Mets’ Mettle To Be Tested Again

Playoff-caliber teams must overcome adversity and the New York Mets will be tested again.

It was a bad day all around for the Mets despite winning their eighth straight game today, 7-6 over Miami. They not only had bad luck with injuries to Travis d’Arnaud and Jerry Blevins, but also a dose of bad managing.

Let’s start with the bad luck.

D'ARNAUD: Fractured arm. (AP)

D’ARNAUD: Fractured arm. (AP)

It began in the seventh inning when the lefty reliever, Blevins, took a line drive off the bat of Dee Gordon and sustained a fractured left arm. He will be out indefinitely. In the bottom of the inning, Travis d’Arnaud – who was off to a sizzling start – fractured his right hand when he was struck by a fastball from A.J. Ramos. He is also out indefinitely.

As for the bad managing, Matt Harvey was sick, but Terry Collins started him anyway. With his innings carefully monitored this season, here was a perfect opportunity to preserve some of those innings. They gave away a freebie that doesn’t come around often.

If nothing else, Harvey had a 7-1 lead after the fifth.

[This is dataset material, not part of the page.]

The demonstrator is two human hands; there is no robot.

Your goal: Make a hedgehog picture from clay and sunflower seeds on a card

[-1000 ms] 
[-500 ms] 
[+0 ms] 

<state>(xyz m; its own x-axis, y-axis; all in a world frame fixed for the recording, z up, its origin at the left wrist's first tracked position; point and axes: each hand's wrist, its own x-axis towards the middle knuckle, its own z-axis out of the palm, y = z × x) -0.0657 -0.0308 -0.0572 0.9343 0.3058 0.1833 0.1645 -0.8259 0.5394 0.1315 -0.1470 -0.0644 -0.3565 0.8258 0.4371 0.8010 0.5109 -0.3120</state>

So, why pitch him into the seventh? That made no sense. Collins rested the hot Michael Cuddyer citing the big picture. Why didn’t he apply the same logic with Harvey?

So, where do the Mets go from here?

They have two other lefty relievers in Sean Gilmartin and Alex Torres, but lefty hitters were 0-for-14 against Blevins (who recovered to get Gordon with a glove-hand flip). Hansel Robles will be brought up to replace Blevins. As for d’Arnaud, who is hitting .317 and had two hits before leaving the game, he will be replaced by prospect Kevin Plawecki, who is off to a slow start at Triple-A Las Vegas.

Injuries have already hit the Mets hard, with Zack Wheeler and Josh Edgin lost for the season after Tommy John surgery, and David Wright, Vic Black and Bobby Parnell on the disabled list. Wright is resuming activity, but Black had a setback in a rehab assignment.

The injuries tarnished the Mets’ 10-3 sterling silver start – Detroit is the only other team with double-digit victories – but what is important now is how they respond.

Sometimes, season-defining tests come early.